O projeto libera progressivamente o uso de navios estrangeiros no Brasil sem a obrigação de contratar a construção de unidades em estaleiros locais. O texto prevê, já a partir da publicação da futura lei, que empresas poderão alugar embarcações para atuar no transporte de cargas.

 

Mudanças

Por 324 votos a 114, foi aprovado, no início da noite de segunda-feira (7), o substitutivo apresentado pelo deputado Gurgel. Ele promoveu alterações em mais de uma dezena de tópicos que constavam na versão do Executivo.

O relator incluiu ainda dispositivo para vedar expressamente a contratação de transporte terrestre, seja no trajeto até o porto ou do porto até o cliente final, por armadores marítimos ou por empresas de cabotagem ou de navegação que pertençam a um só grupo econômico.

Foi aprovada emenda, apresentada pelo PSC, a fim de reintroduzir incentivo à formação de frota nacional e tentar assegurar a regularidade do serviço de navegação de cabotagem. A ideia constava do original do Executivo, mas havia sido excluída pelo relator.

Outro destaque aprovado, apresentado pelo MDB, assegura fonte de financiamento dos serviços de dragagem em áreas portuárias e nas hidrovias, a fim de estimular o transporte hidroviário de cargas. O objetivo é aumentar a competitividade desse modal.

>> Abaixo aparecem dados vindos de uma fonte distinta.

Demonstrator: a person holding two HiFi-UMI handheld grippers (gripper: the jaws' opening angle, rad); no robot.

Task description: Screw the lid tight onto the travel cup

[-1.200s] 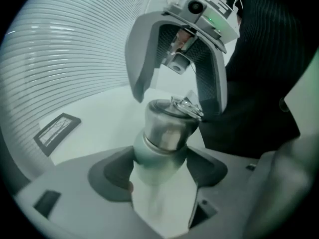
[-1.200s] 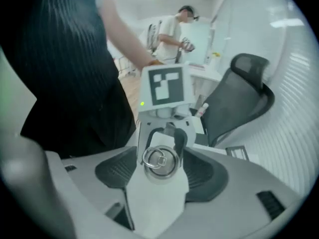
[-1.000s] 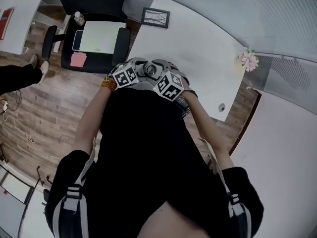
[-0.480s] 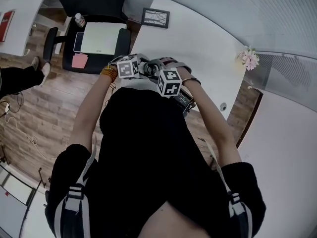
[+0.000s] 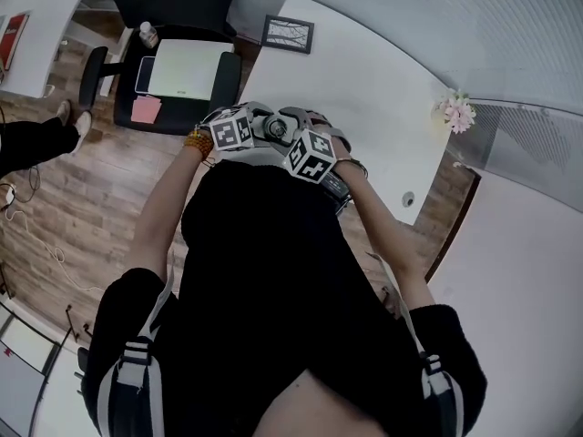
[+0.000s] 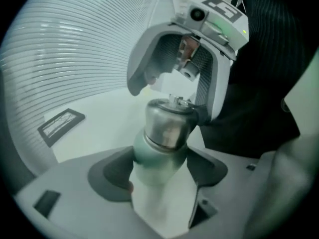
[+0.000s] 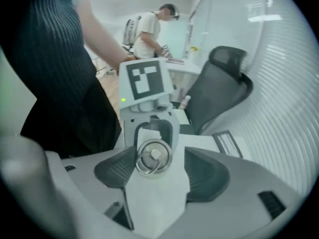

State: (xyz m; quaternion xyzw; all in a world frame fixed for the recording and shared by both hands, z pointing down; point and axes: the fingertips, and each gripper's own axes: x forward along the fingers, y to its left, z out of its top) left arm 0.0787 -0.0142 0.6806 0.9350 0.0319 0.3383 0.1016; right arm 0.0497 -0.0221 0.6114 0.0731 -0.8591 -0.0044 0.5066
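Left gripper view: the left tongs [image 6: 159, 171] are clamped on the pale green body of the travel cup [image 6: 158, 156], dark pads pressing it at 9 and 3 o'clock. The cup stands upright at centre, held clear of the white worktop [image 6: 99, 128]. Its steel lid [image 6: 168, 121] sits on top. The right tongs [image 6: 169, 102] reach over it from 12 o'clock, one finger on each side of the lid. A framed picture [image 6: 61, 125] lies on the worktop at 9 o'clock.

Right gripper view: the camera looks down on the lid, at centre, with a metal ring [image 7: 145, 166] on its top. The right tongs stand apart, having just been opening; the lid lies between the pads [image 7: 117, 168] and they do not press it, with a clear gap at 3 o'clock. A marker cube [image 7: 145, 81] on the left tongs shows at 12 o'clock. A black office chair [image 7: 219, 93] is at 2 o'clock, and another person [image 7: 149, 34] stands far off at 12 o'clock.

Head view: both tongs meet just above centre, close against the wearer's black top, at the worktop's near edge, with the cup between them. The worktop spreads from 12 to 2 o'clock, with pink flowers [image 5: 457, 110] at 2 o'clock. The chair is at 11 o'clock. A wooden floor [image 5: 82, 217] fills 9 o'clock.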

O líder do governo na Câmara, deputado Ricardo Barros (PP-PR), prevê que o projeto reduzirá o chamado “custo Brasil” em R$ 3 bilhões. “Pela primeira vez, colocamos soja brasileira na China mais barata do que a norte-americana, mas é preciso evoluir mais”.

 

Críticas

O deputado Fausto Pinato (PP-SP) insistiu várias vezes em Plenário que o texto favorecerá a formação de cartel em prejuízo do transporte rodoviário de cargas. “É questão de cadeia”, disse, anunciando que irá ao Ministério Público. O líder do governo negou irregularidades.

O deputado Marcelo Ramos (PL-AM), também criticou a proposta. “Tem gente que pensa que o Brasil só existe do Sudeste para baixo e esquece que existem homens e mulheres nas regiões mais pobres. São deles os empregos que esse projeto do governo está retirando.”

A análise do PL 4199/20, que começou às 15h55 e se estendeu até as 2h10, deve ser retomada na manhã desta terça-feira, a partir das 11 horas. A oposição tentará postergar os trabalhos argumentando que o texto beneficia empresas estrangeiras, ameaça empregos, prejudica a arrecadação e não reduz custos.